19 mars 2020


"Supernova chante les amants déchus, les névrosés neurasthéniques, les blessés dans leur orgueil, celles et ceux qui, encombrant tout l’univers de désastres et d’incendies, finiront terrassés par la nuit. Dans le laboratoire de Martin Balmand, les textes de Paul Hazan sont mis en musique pour délivrer des textures éthérées, des mélodies solaires, des cacophonies orchestrées. Dans l’univers riche de Supernova, se croisent les influences de Léonard Cohen et Léo Ferré pour sa liberté dans le choix des mots, ou encore Kamasi Washington et Nico pour les mélodies qui n’en sont presque plus. Le duo propose un répertoire éclectique qui survole ballades mélancoliques ou envolées lyriques et brutes. 

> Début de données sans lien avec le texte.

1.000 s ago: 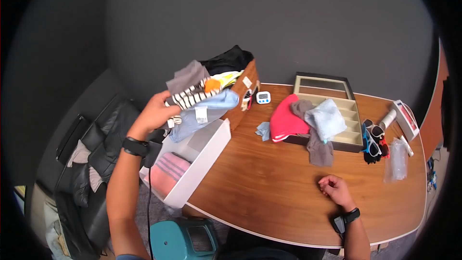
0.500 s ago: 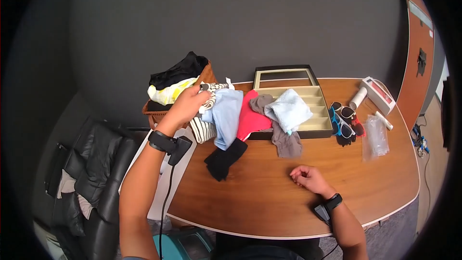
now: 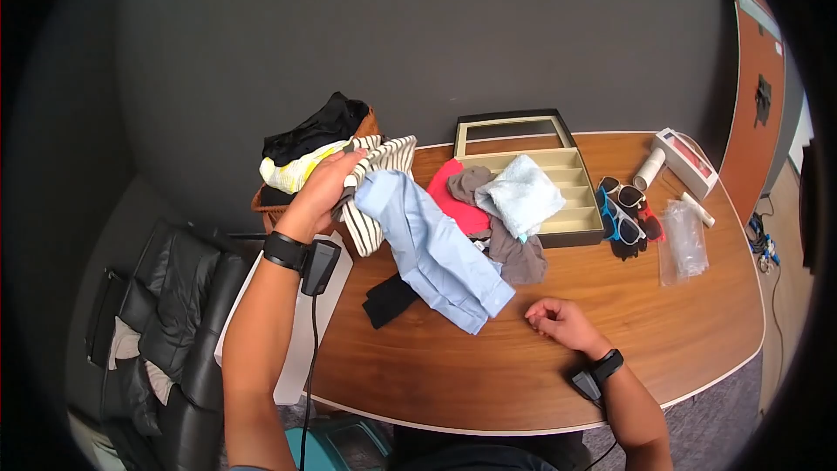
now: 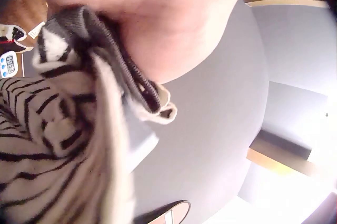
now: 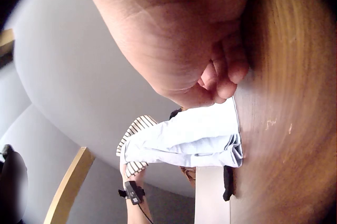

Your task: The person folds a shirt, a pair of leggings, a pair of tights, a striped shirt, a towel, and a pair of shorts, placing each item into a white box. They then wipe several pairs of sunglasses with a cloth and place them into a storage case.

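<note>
My left hand (image 3: 324, 187) grips a black-and-white striped garment (image 3: 390, 155) and is raised by the basket at the left of the table. In the left wrist view, a dark ribbed edge of the bundle (image 4: 100, 40) pokes out beside the palm. A light blue garment (image 3: 436, 249) with creases hangs from the same bundle, its lower end reaching the tabletop. It partly covers a black cloth (image 3: 386, 301). My right hand (image 3: 565, 324) rests on the table near the front, fingers loosely curled and holding nothing; the blue garment's end lies close to it.
Behind the left hand stands a brown basket (image 3: 266, 201) of clothes, with a white box (image 3: 301, 358) below. A compartment case (image 3: 581, 235) bears a light blue towel (image 3: 523, 196), with red and grey cloths alongside. Sunglasses (image 3: 623, 225) and a plastic bag (image 3: 684, 244) lie at right.
My left hand has swung the striped and blue garments from over the white box to the table. A black cloth now lies there, and the blue garment has spread rightward. The right hand stays resting.
</note>
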Action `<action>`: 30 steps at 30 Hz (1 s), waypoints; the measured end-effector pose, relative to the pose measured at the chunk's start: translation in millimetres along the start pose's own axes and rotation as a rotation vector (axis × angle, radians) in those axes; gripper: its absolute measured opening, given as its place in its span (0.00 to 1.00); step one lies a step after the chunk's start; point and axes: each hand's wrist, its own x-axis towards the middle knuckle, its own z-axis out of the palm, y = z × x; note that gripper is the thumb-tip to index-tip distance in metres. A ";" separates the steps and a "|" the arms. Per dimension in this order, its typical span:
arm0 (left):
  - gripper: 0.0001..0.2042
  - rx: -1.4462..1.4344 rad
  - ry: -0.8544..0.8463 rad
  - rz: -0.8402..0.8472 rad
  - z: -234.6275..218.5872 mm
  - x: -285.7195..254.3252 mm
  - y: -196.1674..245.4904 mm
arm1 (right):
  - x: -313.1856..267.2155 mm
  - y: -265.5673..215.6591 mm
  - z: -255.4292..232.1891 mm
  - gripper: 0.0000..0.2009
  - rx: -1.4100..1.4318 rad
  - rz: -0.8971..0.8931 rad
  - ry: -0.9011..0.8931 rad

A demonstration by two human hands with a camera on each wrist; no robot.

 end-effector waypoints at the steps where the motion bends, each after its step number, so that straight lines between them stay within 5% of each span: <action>1: 0.13 -0.009 -0.039 -0.026 -0.2 0.2 1.5 | -0.5 0.5 -0.2 0.06 0.012 0.005 0.000; 10: 0.16 -0.145 0.056 0.216 12.2 9.3 33.9 | -2.4 -5.6 0.4 0.05 -0.045 -0.023 0.007; 12: 0.18 0.350 -0.173 0.017 19.1 18.1 27.5 | -1.6 -2.4 0.4 0.05 -0.043 -0.029 0.006; 14: 0.17 0.402 -0.262 -0.076 26.7 33.7 21.4 | 0.0 -1.3 -0.5 0.05 -0.042 -0.042 0.012; 16: 0.17 0.213 -0.205 0.002 38.1 34.4 30.7 | -0.5 -0.4 0.9 0.05 -0.022 -0.030 0.018; 25: 0.16 0.303 -0.103 0.182 63.0 51.8 29.0 | -0.4 -0.9 1.8 0.05 -0.026 -0.060 0.011; 27: 0.16 0.062 -0.003 0.298 79.2 53.4 31.8 | -0.6 -3.4 0.5 0.05 -0.024 -0.045 0.005; 30: 0.15 0.160 -0.165 0.401 94.1 74.0 25.6 | -1.2 -6.1 -0.5 0.05 -0.027 -0.012 -0.011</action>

Quand vient la question de déployer Supernova sur scène, Martin se construit un instrument à la hauteur de leur ambition « sur mesure ». Sous l’apparence d’un grand synthétiseur aux multiples fonctions embarquant diverses machines, il permet à Supernova de conserver toute sa richesse sonore en concert. Ils sont accompagnés par Aurélien Renard à la basse et Valentin Brion à la batterie. S’ajoutent à eux une section corde composée d’Anne-Sophie Kassubeck (premier violon de l’orchestre des étudiants de Paris) et de Clémence Vignon au violoncelle, Edouard Perrin (Pepite) ou Benjamin Porraz (Clara Luciani) aux guitares."